What you will do: Without the pictures, print the lines from the one holding "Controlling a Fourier" through the last line below, both included, exactly as they stand.

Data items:
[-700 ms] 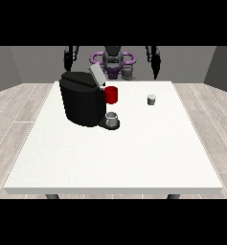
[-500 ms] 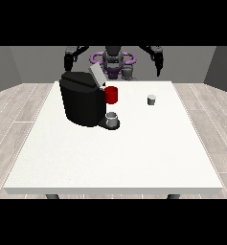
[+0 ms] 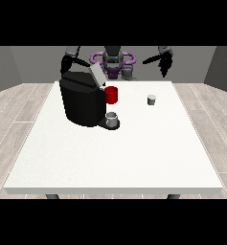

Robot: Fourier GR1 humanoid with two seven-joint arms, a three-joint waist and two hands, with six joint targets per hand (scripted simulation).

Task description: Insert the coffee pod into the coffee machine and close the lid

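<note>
- Coffee machine (image 3: 82,101): a black block at the far left of the white table (image 3: 115,158), its grey lid (image 3: 96,75) tilted up and open.
- A red part (image 3: 112,94) on the machine's right face; just below it a small grey cup (image 3: 112,117) stands on the machine's base.
- Coffee pod (image 3: 152,99): a small grey cylinder, upright on the table, well apart to the right of the machine and touching nothing.
- Hand at the view's right (image 3: 165,63): raised above the table's far right corner, fingers pointing down; whether they are spread or pressed together cannot be told.
- Hand at the view's left (image 3: 66,64): behind the machine's top left, holding nothing visible; finger state cannot be told.
</note>
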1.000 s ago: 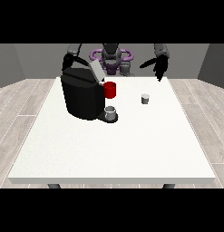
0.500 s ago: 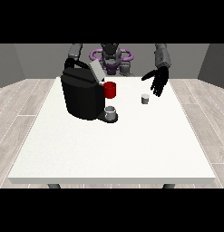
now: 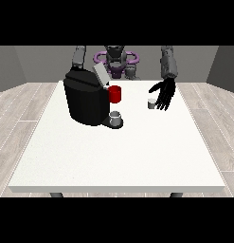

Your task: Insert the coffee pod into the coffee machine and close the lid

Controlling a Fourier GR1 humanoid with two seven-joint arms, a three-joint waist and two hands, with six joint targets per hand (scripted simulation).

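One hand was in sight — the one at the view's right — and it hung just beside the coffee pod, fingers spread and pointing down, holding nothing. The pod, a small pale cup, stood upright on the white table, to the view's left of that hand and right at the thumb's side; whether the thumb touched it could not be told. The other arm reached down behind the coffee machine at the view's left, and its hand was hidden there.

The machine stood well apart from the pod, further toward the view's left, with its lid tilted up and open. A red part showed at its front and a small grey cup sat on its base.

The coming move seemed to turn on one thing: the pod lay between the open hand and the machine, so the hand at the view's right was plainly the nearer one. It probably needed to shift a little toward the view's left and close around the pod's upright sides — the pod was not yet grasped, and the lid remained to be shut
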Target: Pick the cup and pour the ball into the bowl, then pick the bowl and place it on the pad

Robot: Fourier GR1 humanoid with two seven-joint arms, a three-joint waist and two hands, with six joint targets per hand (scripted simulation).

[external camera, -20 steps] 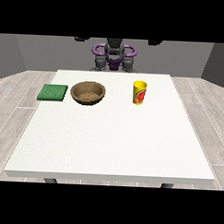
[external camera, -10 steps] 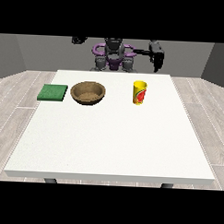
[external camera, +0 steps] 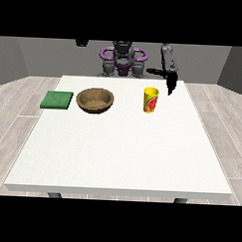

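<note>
We found the cup upright just right of the bowl, looking light and stiff (best taken round its side); the hand at the view's right hung near it, fingers straight.

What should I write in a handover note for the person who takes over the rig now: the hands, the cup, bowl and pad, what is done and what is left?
Hands: the hand at the view's right hangs above the table's far edge, behind and to the right of the cup, holding nothing; its finger state is unclear. The other hand is barely in view at the top left.
Things: yellow cup upright on the white table; brown bowl to its left; green pad at far left, bare. The ball is not visible.
Done: nothing yet.
Left: grasp cup, pour ball into bowl, move bowl onto pad.
</note>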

Answer to this exercise:
Controlling a Fourier GR1 humanoid with two seven-joint arms, a three-joint waist and two hands, with six joint targets per hand (scripted simulation).

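One hand was in sight — the one at the view's right — and it hung just beside the coffee pod, fingers spread and pointing down, holding nothing. The pod, a small pale cup, stood upright on the white table, to the view's left of that hand and right at the thumb's side; whether the thumb touched it could not be told. The other arm reached down behind the coffee machine at the view's left, and its hand was hidden there.

The machine stood well apart from the pod, further toward the view's left, with its lid tilted up and open. A red part showed at its front and a small grey cup sat on its base.

The coming move seemed to turn on one thing: the pod lay between the open hand and the machine, so the hand at the view's right was plainly the nearer one. It probably needed to shift a little toward the view's left and close around the pod's upright sides — the pod was not yet grasped, and the lid remained to be shut
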Target: Pick the cup and pour the ball into the bowl, then pick the bowl and place it on the pad

Robot: Fourier GR1 humanoid with two seven-joint arms, a three-joint waist and two hands, with six joint targets per hand (scripted simulation).

[external camera, -20 steps] 
[external camera, -10 steps] 
[external camera, +0 steps] 

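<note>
We found the cup upright just right of the bowl, looking light and stiff (best taken round its side); the hand at the view's right hung near it, fingers straight.

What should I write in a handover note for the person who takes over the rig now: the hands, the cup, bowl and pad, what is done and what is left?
Hands: the hand at the view's right hangs above the table's far edge, behind and to the right of the cup, holding nothing; its finger state is unclear. The other hand is barely in view at the top left.
Things: yellow cup upright on the white table; brown bowl to its left; green pad at far left, bare. The ball is not visible.
Done: nothing yet.
Left: grasp cup, pour ball into bowl, move bowl onto pad.
</note>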

The requested output has now been given in full.